Todo indica que en pocos días la Argentina recuperará su democracia republicana virtualmente secuestrada desde el año 2003, año en el cual el entonces Presidente de facto Eduardo Duhalde le transfiriera el prostibulario aparato electoral bonaerense al fallecido malhechor Néstor Kirchner para las elecciones acontecidas ese año, a fin de que este último lo sucediera en el mando y desde entonces, el matrimonio Kirchner alternó el poder conyugal sin dejar derecho por conculcar, ni institución por aplastar, ni ley por violentar, ni resentimiento por desparramar, ni mucho menos robo por consumar.

Sin embargo, si ahora se concreta efectivamente esta nueva perspectiva que se avecina, resultará imprescindible que el nuevo gobierno respalde con toda energía y sin la menor vacilación una implacable persecución policial y judicial contra los funcionarios del actual régimen decadente que se hayan enriquecido de manera ilegal, así como también a todos aquellos que hayan coparticipado y disfrutado de este inmoral banquete signado por el latrocinio y la desvergüenza.

En efecto, a partir del 10 de diciembre no debe darse la menor tregua tanto a los malvivientes que dejen sus cargos como a todos aquellos que lo conservarán desde sus bancadas y oficinas, y que por acción u omisión hayan sido cómplices del régimen todavía vigente, que como se sabe es y ha sido el más corrupto y corruptor de la historia Patria.

Jueces prevaricadores, burócratas enriquecidos, censuradores del INADI, actorcitos alquilados, cantorcitos subsidiados, comerciantes del “pensamiento estratégico”, terroristas indemnizados, piqueteros funcionales, relatores coimeados, espías encarpetadores, parricidas millonarios, imprenteros oficiales, juglares de festival, intelectuales arrendados, paramilitares jujeños, periodistas mercenarios, madres de guerrilleros devenidas en empresarias y todo tipo de beneficiario inicuo que haya contribuido directa o indirectamente a defender y forjar tan maldita delincuencia de Estado: todos ellos sin excepción alguna deberán ser investigados respecto de sus actuares, procederes, ocultamientos, nexos y progresos patrimoniales respectivos.

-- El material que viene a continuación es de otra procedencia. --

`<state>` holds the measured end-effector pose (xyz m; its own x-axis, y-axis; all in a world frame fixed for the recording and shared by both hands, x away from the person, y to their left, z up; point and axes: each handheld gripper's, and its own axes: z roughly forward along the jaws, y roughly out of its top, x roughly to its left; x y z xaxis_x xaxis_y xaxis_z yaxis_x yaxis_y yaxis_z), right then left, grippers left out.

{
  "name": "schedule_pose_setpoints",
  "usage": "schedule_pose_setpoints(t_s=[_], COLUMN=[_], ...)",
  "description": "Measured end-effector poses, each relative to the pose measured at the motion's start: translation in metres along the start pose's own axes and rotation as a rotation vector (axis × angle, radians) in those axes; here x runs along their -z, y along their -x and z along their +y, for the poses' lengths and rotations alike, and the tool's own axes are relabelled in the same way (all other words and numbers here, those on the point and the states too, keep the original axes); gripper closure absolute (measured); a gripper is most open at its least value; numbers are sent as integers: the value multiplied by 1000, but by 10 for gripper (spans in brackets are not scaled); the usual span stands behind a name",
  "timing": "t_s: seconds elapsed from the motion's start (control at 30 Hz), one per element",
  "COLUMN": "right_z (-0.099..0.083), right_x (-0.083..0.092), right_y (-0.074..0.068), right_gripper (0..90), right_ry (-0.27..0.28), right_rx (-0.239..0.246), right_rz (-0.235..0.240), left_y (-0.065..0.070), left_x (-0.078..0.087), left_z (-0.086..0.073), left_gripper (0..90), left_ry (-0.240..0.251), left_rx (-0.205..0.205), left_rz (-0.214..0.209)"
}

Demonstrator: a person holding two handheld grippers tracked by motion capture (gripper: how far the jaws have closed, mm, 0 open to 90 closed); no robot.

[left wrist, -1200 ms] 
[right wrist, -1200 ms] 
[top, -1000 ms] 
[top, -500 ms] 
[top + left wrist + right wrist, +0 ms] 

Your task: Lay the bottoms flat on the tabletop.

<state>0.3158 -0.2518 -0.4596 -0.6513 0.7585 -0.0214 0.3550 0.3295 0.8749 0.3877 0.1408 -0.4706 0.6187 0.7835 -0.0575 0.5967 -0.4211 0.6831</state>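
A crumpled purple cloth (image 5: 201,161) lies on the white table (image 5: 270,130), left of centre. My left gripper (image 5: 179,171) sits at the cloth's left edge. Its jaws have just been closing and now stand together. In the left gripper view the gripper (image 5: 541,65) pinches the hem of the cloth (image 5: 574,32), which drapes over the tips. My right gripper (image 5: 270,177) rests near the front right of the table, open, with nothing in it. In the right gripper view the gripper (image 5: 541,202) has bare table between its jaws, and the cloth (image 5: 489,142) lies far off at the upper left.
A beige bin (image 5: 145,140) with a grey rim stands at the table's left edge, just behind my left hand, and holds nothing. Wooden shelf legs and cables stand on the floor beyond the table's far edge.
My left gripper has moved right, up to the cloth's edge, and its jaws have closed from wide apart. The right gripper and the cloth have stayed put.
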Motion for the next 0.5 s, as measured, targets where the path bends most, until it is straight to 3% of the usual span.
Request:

Hay que brindarles a estos facinerosos que se despiden del poder institucional un categórico escarmiento que sea sin odio: pero que sea certero y ejemplificador.

No basta sólo con recuperar las instituciones republicanas como tales, si estas luego no se encargan de reprender con rigor a todos y cada uno de los réprobos que detentaron el poder durante los últimos 12 años: empezando por la delincuente enviudada y culminando con el más raso sirviente o alcahuete del escalafón delictual kirchnerista.

Con la ley en la mano perseguirlos hasta debajo de la cama deberá ser la consigna. Del cumplimiento efectivo o no de este indispensable precepto, dependerá que el próximo gobierno sea uno más de los tantos que transitaron en nuestra desdichada Patria, o que se consagre y pase a la historia marcando un positivo punto de inflexión tras tantos años de podredumbre y decadencia.